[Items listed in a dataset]
- - - - -

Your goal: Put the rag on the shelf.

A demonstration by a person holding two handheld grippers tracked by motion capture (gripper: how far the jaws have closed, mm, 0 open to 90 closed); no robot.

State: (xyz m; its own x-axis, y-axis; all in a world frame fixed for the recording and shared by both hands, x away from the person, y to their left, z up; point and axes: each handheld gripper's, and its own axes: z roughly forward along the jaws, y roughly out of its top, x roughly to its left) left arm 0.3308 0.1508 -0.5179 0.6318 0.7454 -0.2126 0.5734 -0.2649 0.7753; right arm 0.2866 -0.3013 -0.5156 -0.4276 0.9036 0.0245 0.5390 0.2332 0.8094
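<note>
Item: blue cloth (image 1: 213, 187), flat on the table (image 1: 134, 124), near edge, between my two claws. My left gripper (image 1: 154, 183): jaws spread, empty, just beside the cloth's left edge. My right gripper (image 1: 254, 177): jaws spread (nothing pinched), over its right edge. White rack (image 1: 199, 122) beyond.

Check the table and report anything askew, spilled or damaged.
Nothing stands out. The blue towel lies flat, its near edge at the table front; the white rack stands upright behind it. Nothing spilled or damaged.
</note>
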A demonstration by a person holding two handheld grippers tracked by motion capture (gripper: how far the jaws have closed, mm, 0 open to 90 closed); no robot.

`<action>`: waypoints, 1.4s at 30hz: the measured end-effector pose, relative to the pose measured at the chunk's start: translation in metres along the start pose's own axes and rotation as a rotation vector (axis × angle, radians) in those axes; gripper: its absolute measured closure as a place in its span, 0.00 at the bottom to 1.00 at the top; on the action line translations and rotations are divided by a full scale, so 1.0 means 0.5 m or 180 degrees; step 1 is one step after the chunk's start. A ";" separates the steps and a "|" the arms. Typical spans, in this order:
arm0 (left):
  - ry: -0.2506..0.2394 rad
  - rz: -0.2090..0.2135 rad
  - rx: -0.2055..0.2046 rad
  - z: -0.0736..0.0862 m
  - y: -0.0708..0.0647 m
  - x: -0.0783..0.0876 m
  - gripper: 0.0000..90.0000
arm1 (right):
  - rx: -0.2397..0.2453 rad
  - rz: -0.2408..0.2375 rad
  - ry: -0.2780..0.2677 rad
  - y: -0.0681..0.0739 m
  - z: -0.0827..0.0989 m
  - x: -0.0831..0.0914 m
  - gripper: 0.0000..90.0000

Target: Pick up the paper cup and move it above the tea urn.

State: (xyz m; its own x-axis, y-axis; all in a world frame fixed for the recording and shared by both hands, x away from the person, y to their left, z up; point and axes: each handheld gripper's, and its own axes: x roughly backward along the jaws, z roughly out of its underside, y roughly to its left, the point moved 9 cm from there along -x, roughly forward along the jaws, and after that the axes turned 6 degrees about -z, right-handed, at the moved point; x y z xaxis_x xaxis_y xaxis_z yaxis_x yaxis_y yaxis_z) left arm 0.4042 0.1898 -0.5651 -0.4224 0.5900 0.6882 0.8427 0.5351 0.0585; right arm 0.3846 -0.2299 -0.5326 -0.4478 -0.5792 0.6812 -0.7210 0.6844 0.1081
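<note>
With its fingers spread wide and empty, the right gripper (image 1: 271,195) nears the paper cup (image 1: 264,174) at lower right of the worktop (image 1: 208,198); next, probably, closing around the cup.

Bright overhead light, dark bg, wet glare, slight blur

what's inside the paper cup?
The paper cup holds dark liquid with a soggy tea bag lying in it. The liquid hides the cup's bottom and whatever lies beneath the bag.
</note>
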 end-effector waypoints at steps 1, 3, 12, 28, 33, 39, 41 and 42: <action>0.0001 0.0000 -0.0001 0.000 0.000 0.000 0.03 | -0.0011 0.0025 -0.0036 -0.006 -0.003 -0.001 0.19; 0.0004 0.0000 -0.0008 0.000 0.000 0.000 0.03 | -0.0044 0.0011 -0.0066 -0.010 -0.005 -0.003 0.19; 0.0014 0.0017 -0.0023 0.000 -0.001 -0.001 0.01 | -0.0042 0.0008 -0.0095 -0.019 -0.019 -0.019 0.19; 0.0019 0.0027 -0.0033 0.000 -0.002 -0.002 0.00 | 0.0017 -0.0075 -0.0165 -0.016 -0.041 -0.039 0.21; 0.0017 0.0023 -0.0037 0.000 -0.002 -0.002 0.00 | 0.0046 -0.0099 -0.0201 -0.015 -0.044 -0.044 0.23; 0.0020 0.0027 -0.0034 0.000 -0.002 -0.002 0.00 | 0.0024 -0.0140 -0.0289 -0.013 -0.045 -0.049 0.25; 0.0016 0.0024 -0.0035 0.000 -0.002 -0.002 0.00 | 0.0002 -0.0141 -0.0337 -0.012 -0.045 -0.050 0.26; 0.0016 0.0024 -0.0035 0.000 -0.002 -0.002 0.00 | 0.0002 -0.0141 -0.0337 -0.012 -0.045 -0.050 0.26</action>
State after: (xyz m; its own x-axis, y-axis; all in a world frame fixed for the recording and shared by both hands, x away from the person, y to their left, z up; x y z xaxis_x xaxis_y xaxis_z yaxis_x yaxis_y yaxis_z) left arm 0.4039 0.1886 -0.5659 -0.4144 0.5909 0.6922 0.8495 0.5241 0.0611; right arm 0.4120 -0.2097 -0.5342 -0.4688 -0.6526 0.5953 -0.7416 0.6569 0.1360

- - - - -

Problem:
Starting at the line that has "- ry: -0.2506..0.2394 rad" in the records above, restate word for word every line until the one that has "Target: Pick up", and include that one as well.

Output for this task:
  - ry: -0.2506..0.2394 rad
  - rz: -0.2090..0.2135 rad
  - rx: -0.2055..0.2046 rad
  - z: -0.0736..0.0862 m
  - y: -0.0708..0.0647 m
  - x: -0.0783..0.0876 m
  - gripper: 0.0000..90.0000
arm1 (right):
  - rx: -0.2397..0.2453 rad
  - rz: -0.2408..0.2375 rad
  - ry: -0.2780..0.2677 rad
  - y: -0.0681..0.0739 m
  - z: -0.0827..0.0989 m
  - x: -0.0831..0.0914 m
  - gripper: 0.0000..90.0000

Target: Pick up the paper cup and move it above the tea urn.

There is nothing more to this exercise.